**ASSIGNMENT:** Which lines in the records below contain the word "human"? Copy each one out.

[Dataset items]
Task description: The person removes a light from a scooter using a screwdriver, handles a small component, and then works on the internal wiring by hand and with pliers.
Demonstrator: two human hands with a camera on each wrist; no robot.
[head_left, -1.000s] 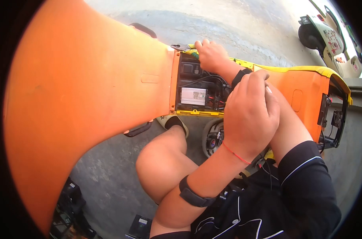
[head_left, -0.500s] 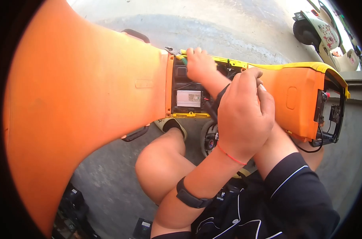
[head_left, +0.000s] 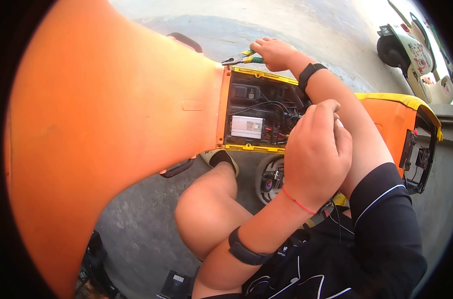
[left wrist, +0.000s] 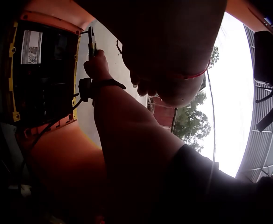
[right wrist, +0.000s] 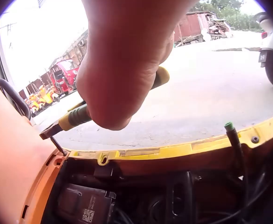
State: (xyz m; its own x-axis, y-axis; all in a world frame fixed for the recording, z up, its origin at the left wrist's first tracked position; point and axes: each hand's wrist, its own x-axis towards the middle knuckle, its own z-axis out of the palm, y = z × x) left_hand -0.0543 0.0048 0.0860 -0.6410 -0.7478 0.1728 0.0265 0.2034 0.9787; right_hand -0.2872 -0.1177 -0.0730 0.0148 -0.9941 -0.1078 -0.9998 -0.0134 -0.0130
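Observation:
My right hand grips a pair of pliers with green and yellow handles. Just beyond the far edge of an open compartment, the pliers' metal nose meets the corner of a large orange panel. In the right wrist view the nose of the pliers is at a thin dark rod rising from that corner. My left hand, with a red string at its wrist, hangs over my right forearm, fingers loosely bent and nothing seen in them; its palm side is hidden in the head view.
Inside the yellow-rimmed compartment are a silver box, a black box and cables. An orange body section adjoins on the right. A wheel lies below, near my knee. A parked scooter stands at the back right.
My right hand has swung outward, from above the compartment's far edge to beyond it, still holding the pliers at the panel's corner. The left hand stays much the same.

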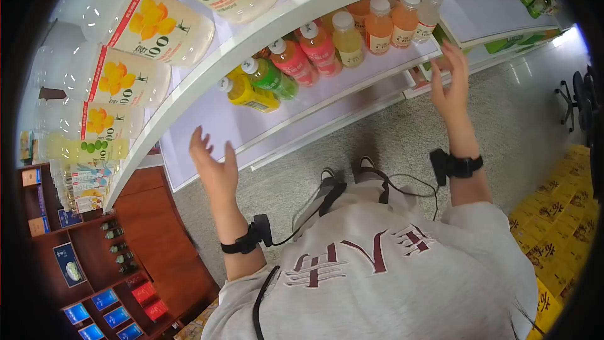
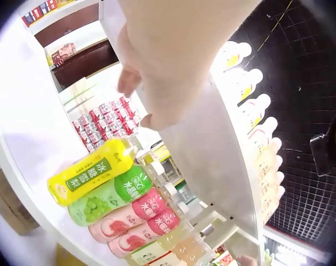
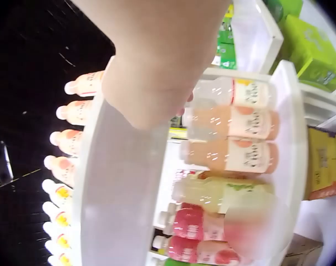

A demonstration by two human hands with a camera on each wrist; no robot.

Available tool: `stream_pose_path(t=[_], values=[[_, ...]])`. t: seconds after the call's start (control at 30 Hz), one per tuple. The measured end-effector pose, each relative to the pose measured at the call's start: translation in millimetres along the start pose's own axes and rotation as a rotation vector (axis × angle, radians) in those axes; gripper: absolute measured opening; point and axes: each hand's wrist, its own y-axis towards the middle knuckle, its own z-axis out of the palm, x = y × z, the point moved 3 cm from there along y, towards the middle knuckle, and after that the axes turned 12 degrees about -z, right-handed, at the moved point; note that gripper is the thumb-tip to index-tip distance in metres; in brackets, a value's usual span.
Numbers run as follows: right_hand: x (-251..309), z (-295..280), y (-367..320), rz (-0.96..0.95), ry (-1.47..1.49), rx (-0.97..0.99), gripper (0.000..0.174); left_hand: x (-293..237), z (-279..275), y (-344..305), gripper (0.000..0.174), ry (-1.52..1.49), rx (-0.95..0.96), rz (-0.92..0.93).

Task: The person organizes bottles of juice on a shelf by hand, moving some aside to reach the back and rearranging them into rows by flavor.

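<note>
In the head view the left hand (image 1: pixel 218 170) is held over the left part of the lower shelf (image 1: pixel 189 141), fingers apart and slightly bent, touching nothing. The right hand (image 1: pixel 452 82) is raised near that shelf's right end, beside a clear-capped bottle (image 1: pixel 428 16), also holding nothing. Between them stands a row of bottles: a yellow one (image 1: pixel 251 94), a green one (image 1: pixel 274 79), pink ones (image 1: pixel 314 50), a pale yellow one (image 1: pixel 348 41) and orange ones (image 1: pixel 379 28). In the left wrist view the left hand (image 2: pixel 162 72) is above the yellow bottle (image 2: pixel 90 172).
A curved upper shelf edge (image 1: pixel 251 34) arches over the row, carrying large C100 bottles (image 1: pixel 148 22). Brown cabinets (image 1: pixel 157 226) stand at the left, yellow cartons (image 1: pixel 560 214) at the right. A wheeled chair base (image 1: pixel 566 101) is on the far right floor.
</note>
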Motion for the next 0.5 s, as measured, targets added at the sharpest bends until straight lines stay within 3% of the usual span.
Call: stream_pose_path(t=[0.07,0.1,0.27,0.33,0.4,0.5], values=[[-6.5,4.4,-38.8,0.086,0.070,0.011,0.036,7.8,7.2,14.5,0.077,-0.159,0.206,-0.362],[-39.9,-25.4,-48.3,0.119,0.109,0.036,0.034,-5.9,57.1,0.9,0.077,-0.329,0.250,-0.430],[-27.4,-2.6,-97.3,0.252,0.267,0.034,0.028,7.8,124.3,30.6,0.082,-0.561,0.259,-0.528],[-21.4,6.9,-104.9,0.208,0.203,0.153,0.025,12.5,147.4,32.9,0.081,-0.756,0.146,-0.411],[-22.6,16.7,-114.8,0.141,0.108,0.194,0.024,25.0,159.9,34.2,0.084,-0.484,0.052,-0.410],[-7.6,20.8,-110.3,0.113,0.223,0.183,0.024,15.4,151.7,32.8,0.083,-0.509,0.007,-0.456]])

**RESPONSE TO THIS TASK:**
Demonstrator: two human hands with a camera on each wrist; no robot.
A demonstration by two human hands with a camera on each wrist; no robot.

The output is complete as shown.